Well, the exact moment after the exact moment I got bit. The next photo is me with a bloody thumb and puss looking radiantly innocent. To be fair, he wasn’t going for me (that time). I was feeding him off my fingers and he got confused.

Yes. We have a new cat. Maybe. Let me tell the story.

We were sitting in the livingroom last night, front door open, trying to catch a breeze and this…kitten walked in. Took one look at me, squeaked and ran off.

We called around, but none of the neighbors had a new cat. This is the country; sub-humans sometimes dump kittens or pregnant mothers. We set a squirrel trap baited with kitty glop and caught him about noon today.

He’s pretty feral. I let him out of the trap in the bathroom and he flipped out. Eventually I caught him and got bit and scratched and hissed at for my trouble. But he calmed right down when presented with food. Amazing how that works.

We took him to a local cat rescue this afternoon, where they pronounced him healthy and probably tameable.

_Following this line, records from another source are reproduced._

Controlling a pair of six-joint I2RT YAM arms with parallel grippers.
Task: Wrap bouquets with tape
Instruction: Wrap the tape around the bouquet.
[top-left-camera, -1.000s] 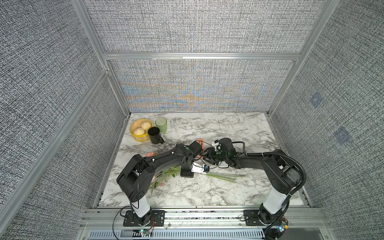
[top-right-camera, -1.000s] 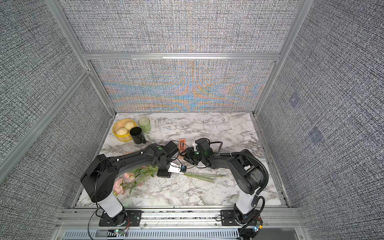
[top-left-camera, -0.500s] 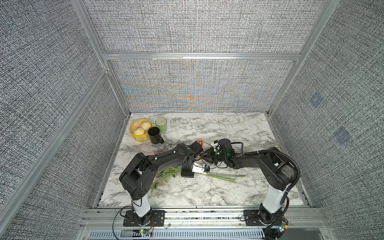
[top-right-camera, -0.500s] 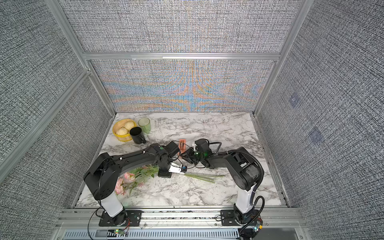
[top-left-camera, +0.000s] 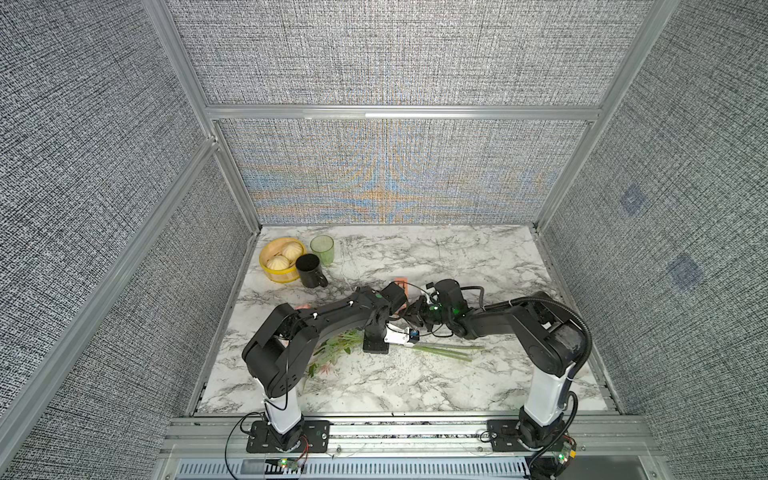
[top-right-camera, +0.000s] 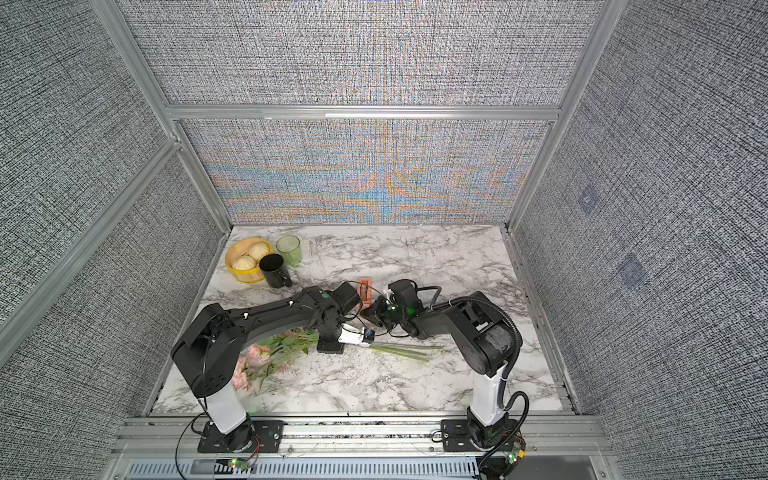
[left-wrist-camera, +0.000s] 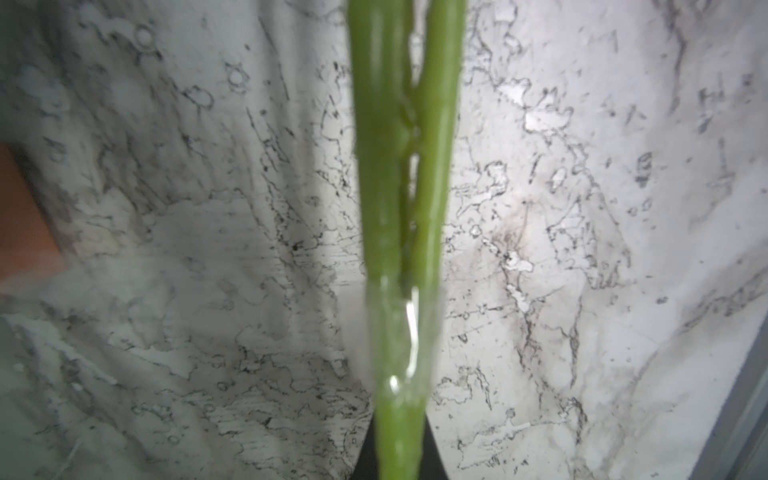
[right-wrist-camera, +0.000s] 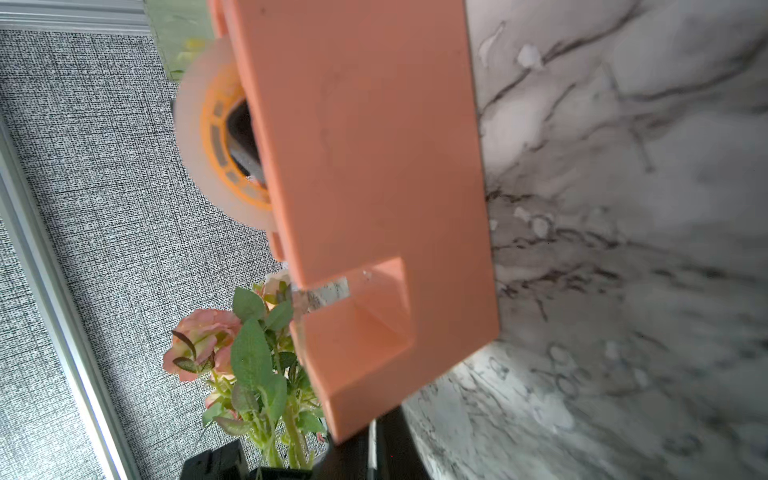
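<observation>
1. The left gripper points down at the marble table, on the robot's side of the black mug and to the mug's right. Its fingers are pressed together on the green stems of the bouquet.
2. The bouquet lies flat on the table. Its pink flowers and leaves are on the robot's side of the mug, under the left arm. The stems run from there to the right, through the left gripper and out past it.
3. In the left wrist view a band of clear tape circles the stems just beyond the fingertips.
4. The orange-salmon tape dispenser sits to the right of the mug, partly behind the left wrist. Its clear tape roll shows in the right wrist view.
5. The right gripper lies low, right of the mug, with its tips just beside the near end of the dispenser. Its jaws are pressed together. Whether they pinch the dispenser, a tape end or nothing cannot be told.
</observation>
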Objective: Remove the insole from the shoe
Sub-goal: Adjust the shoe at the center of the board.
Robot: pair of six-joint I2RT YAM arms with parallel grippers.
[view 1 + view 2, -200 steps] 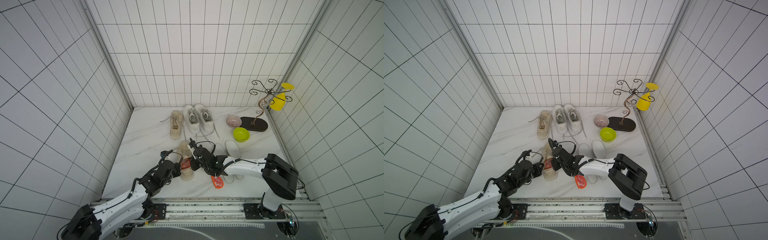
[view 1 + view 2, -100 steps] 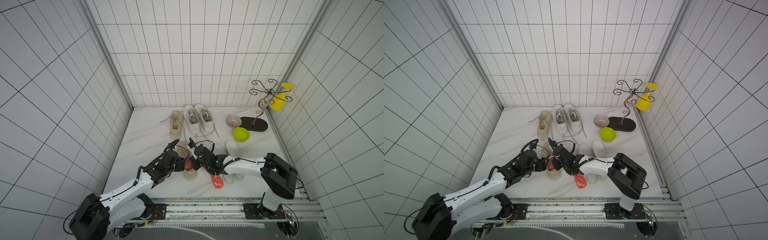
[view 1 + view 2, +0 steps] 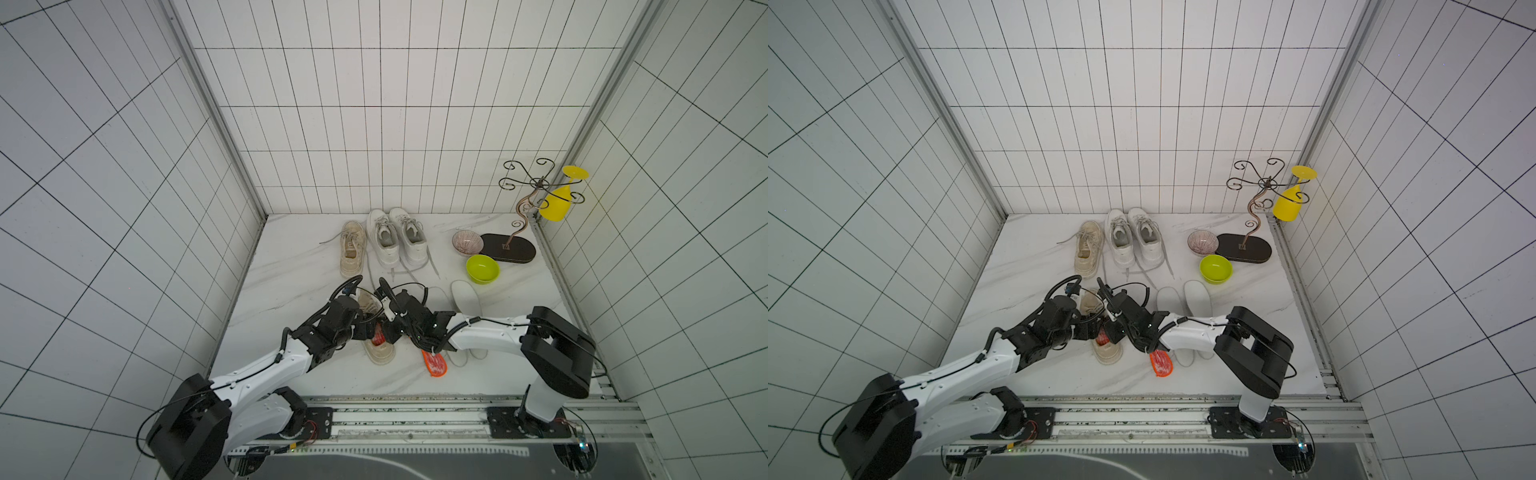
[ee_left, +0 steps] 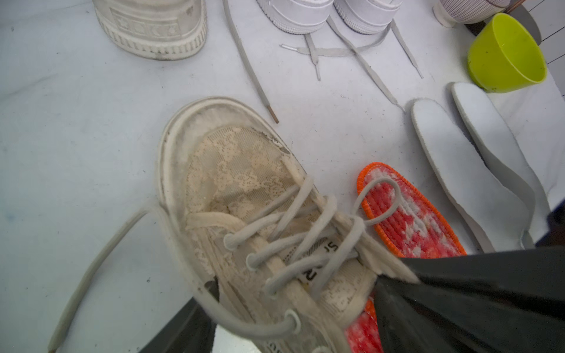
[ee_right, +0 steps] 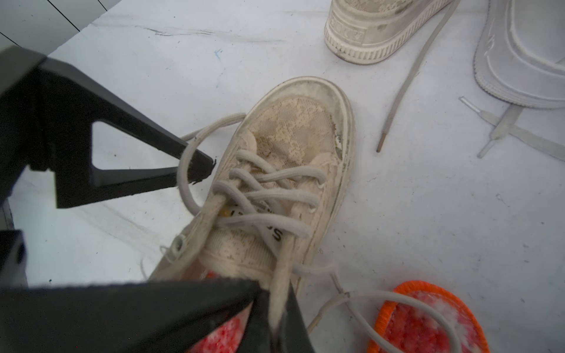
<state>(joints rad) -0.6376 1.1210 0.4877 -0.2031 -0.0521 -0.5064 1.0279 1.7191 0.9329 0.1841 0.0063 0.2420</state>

They loaned us a big cage and a tiny litter box and we’ll see.

A few may remember the Story of Charlotte, a tiny black and white feral kitten I trapped in a squirrel trap during a heat wave sixteen years ago. History really needn’t repeat itself so exactly.

She’s met him. She sniffed the box he was in, hissed at it twice and sauntered off. It’s all down to Jack. There’s something wrong with that boy and he flips his shit if another cat comes in the yard. I mean scary loses it. If he loses it over this kitten, there’s no option. We’ll have to find another option.